§ **EXERCISE DETAILS**: Output only the lines below from the one containing "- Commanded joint" to the one containing "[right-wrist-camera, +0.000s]", exactly as written, both ends kept.

----- DATA EXCERPTS -----

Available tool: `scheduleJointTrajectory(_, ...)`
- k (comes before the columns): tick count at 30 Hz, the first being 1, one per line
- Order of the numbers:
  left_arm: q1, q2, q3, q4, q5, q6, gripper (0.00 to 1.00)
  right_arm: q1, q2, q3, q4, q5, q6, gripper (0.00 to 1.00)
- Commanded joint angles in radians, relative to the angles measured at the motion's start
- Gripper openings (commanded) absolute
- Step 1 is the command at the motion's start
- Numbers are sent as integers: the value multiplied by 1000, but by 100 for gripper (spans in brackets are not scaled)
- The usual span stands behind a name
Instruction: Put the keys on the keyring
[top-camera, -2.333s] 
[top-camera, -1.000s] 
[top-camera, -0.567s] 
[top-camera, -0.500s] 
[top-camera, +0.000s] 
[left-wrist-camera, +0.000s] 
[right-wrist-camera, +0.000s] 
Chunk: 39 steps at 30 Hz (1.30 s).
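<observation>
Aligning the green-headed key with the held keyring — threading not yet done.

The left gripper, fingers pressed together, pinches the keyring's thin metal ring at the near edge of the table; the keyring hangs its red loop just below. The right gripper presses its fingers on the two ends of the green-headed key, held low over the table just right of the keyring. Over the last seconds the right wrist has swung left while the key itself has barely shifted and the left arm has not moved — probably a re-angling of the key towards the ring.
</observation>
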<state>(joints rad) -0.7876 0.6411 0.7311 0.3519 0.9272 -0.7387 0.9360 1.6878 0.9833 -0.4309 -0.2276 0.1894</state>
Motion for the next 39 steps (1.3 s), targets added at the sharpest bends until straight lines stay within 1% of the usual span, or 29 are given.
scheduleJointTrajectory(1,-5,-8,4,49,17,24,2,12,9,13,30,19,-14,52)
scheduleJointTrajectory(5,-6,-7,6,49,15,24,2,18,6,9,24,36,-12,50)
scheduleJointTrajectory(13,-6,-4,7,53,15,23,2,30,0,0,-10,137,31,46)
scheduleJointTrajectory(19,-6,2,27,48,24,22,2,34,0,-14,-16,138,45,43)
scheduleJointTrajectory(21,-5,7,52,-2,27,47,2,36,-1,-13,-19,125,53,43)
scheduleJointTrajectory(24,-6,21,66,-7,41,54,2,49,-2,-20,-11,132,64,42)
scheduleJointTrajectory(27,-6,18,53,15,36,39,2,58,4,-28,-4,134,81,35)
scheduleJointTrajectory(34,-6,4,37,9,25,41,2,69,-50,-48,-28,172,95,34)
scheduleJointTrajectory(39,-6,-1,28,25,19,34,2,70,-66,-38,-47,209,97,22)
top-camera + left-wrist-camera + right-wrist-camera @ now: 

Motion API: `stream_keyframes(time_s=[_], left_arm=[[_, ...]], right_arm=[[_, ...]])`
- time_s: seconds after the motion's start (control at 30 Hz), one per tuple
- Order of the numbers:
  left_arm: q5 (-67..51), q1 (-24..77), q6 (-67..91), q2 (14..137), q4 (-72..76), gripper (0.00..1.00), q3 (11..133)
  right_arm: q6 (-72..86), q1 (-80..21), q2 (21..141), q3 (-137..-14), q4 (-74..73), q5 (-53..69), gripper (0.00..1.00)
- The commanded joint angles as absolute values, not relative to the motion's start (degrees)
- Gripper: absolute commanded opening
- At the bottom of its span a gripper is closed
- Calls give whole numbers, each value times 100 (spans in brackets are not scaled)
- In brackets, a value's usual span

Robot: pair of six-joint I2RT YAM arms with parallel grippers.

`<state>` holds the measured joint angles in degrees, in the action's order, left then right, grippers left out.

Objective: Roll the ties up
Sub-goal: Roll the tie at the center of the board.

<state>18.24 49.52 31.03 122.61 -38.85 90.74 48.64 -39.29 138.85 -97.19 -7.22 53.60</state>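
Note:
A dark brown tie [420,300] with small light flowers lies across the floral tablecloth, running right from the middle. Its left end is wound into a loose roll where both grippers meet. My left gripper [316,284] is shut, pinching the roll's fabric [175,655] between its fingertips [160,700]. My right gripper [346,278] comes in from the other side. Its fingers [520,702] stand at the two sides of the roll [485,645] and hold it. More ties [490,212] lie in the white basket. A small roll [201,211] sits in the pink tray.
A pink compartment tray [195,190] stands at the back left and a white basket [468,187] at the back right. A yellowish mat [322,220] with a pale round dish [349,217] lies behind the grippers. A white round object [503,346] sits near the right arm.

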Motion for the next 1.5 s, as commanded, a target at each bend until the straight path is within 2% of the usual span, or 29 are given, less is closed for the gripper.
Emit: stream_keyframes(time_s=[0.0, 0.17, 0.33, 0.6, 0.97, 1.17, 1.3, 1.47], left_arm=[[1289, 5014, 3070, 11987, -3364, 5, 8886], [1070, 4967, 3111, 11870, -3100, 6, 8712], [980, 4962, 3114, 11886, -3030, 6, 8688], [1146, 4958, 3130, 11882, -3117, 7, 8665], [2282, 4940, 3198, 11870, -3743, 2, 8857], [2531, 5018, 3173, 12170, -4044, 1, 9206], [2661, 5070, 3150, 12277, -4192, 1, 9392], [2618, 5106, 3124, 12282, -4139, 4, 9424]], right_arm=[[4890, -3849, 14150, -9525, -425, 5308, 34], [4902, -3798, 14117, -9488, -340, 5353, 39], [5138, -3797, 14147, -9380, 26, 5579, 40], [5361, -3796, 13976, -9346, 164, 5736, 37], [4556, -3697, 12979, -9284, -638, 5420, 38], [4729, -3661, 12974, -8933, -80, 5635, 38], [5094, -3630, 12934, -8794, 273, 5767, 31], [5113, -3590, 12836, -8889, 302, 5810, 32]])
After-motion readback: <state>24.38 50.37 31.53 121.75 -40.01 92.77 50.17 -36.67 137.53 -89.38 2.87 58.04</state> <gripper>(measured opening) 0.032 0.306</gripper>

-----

§ **REPLY TO THE TASK**:
- Commanded joint angles in radians, relative to the angles measured at the motion's start
- Gripper openings (commanded) absolute
- Step 1 is the command at the motion's start
- Numbers are sent as integers: the value multiplied by 1000, but by 100 for gripper (spans in brackets are not scaled)
- The usual span stands behind a name
Instruction: Put the keys on the keyring
[top-camera, -2.333s] 
[top-camera, -1.000s] 
[top-camera, -0.567s] 
[top-camera, -0.500s] 
[top-camera, +0.000s] 
[left-wrist-camera, +0.000s] 
[right-wrist-camera, +0.000s] 

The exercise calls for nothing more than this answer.